◆ EXERCISE REQUIREMENTS
Counting only lines below that hold "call", give the total alone.

◆ COLLECTED DATA
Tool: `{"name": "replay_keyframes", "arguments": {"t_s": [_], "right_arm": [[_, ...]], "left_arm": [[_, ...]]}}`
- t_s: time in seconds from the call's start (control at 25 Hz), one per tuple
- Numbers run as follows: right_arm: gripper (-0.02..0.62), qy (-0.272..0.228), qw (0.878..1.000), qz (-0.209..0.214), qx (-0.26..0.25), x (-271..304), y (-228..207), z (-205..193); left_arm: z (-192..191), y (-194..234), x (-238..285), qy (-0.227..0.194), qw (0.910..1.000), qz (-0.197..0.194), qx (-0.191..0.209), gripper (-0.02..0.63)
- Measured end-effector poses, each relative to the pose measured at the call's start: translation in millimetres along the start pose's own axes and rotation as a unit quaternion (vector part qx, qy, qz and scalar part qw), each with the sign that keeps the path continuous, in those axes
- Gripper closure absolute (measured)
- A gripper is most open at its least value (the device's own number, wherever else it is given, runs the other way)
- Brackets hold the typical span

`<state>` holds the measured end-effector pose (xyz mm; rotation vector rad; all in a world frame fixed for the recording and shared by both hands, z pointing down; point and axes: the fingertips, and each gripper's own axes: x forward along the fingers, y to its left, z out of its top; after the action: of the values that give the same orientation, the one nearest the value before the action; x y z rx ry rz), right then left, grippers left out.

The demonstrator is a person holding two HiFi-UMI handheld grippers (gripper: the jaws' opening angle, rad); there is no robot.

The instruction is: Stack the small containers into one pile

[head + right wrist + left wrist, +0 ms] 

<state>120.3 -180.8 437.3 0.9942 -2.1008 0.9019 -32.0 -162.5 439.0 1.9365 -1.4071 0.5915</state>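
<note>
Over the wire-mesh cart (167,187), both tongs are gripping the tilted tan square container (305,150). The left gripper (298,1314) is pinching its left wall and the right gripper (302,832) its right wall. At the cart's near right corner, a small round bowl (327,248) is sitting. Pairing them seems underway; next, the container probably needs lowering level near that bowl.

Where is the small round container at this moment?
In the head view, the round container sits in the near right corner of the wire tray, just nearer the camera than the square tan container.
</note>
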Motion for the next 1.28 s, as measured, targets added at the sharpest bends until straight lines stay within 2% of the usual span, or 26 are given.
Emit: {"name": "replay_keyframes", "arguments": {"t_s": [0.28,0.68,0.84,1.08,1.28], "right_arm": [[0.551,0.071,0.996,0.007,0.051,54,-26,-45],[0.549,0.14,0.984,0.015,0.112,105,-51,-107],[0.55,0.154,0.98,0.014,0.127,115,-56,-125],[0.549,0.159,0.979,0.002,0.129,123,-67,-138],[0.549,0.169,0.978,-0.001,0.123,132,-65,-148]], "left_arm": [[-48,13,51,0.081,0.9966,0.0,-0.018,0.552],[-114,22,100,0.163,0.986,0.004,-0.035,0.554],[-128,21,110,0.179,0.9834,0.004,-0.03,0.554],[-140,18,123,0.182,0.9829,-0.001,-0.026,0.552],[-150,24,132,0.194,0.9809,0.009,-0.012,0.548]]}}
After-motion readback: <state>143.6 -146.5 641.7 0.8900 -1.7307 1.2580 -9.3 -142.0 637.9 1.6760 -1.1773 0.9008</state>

◆ TASK RESPONSE
2